MariaT
MariaT

Reputation: 53

SQL Function with multiple CASE WHEN in the WHERE clause - slow performance

UPDATE

I have tried most of the offered solutions and they work only when I pass a specific 'material_id'.

When I run the function on a bigger dataset it runs forever...

I work in Azure Synapse on a serverless SQL pool, so I am not sure if I can create indexes, as this was mentioned few times.

Could the problem really be in the indexing and not in the query itself?

It might be a silly question, but I am not as experienced as most of you so you will have to forgive me!!


I have a SQL function which works just fine when I am running it on a smaller table.

However, when I run the function in bigger queries the performance is so bad that I wouldn't even call it a working function...

From what I have read in some posts here, the fact that I have CASE WHEN statements as a nested query in a WHERE clause is the first problem.

The second, I imagine, is the fact that the query in the function is being execute for each row in the dataset (not sure, it is my understanding).

I am hoping that someone can help me re-write the query so that it works on bigger datasets.

The purpose of the function is to find the most recent material price at the time a material order is created.
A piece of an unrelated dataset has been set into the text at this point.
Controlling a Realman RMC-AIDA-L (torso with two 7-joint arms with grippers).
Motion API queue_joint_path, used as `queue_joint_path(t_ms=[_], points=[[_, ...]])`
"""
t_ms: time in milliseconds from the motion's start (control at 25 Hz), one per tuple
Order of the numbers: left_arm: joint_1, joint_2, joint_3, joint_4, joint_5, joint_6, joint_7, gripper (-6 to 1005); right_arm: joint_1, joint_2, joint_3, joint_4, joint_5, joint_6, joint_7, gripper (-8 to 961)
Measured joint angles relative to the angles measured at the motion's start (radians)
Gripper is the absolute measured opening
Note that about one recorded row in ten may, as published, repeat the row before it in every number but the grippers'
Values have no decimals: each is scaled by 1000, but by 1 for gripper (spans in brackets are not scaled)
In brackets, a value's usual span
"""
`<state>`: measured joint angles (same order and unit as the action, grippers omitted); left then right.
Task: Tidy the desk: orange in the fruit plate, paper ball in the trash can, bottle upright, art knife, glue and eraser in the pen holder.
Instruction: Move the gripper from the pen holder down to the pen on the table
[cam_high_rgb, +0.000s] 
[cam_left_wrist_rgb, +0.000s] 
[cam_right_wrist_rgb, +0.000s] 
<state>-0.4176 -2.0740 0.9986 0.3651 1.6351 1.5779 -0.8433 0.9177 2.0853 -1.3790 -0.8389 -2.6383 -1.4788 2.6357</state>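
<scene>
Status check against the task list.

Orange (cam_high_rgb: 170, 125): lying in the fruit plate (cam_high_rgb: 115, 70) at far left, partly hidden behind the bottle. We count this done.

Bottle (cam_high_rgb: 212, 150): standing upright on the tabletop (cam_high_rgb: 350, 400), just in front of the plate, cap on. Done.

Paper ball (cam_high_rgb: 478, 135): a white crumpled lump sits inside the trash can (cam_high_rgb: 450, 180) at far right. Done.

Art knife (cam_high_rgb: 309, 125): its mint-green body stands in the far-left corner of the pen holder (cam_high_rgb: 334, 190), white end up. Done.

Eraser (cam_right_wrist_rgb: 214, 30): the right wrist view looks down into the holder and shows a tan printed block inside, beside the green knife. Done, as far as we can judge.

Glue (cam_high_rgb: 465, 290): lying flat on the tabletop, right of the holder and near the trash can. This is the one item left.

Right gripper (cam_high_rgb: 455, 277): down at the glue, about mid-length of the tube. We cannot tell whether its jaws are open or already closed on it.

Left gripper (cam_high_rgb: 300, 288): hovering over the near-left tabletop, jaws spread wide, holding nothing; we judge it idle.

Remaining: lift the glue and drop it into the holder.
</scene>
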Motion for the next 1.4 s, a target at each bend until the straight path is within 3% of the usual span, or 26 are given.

CREATE FUNCTION my_db_name.get_price_at_mo_order
    (@Material_Id VARCHAR(20), 
     @MO_Date DATE)
RETURNS table AS  
RETURN 
    (SELECT  
         mp.price, m.product_code 
     FROM 
         my_db_name.price mp 
     LEFT JOIN 
         my_db_name.material m ON mp.material_id = m.material_id 
     WHERE 
         mp.material_id = @Material_Id 
         AND mp.start_date = (SELECT DISTINCT 
                                  CASE 
                                      WHEN (SELECT COUNT(*)
                                            FROM my_db_name.price
                                            WHERE material_id = @Material_Id
                                              AND start_date <= @MO_Date) >= 1 
                                          THEN (SELECT MAX(CAST(start_date AS DATE))
                                                FROM my_db_name.price
                                                WHERE material_id = @Material_Id
                                                  AND start_date <= @MO_Date)
                                      WHEN @MO_Date < (SELECT MIN(CAST(start_date AS DATE))
                                                       FROM my_db_name.price
                                                       WHERE material_id = @Material_Id)
                                          THEN (SELECT MIN(CAST(start_date AS DATE)) 
                                          FROM my_db_name.price
                                          WHERE material_id = @Material_Id)
                                      ELSE  
                                          (SELECT MAX(CAST(start_date   AS DATE)) 
                                           FROM my_db_name.price
                                           WHERE material_id = @Material_Id)
                                  END AS 'test'
                              FROM 
                                  my_db_name.price))

Upvotes: 0

Views: 100

Answers (4)

ValNik
ValNik

Reputation: 5731

Main part of query is calculate best fit start_date for target date @MO_Date.
Best date is

  1. Nearest date before target date - date1
  2. Nearest (least) date after targe - date2
  3. Max date overall - date3. I don't think this date is really necessary.If date2 is null, this date will also be null.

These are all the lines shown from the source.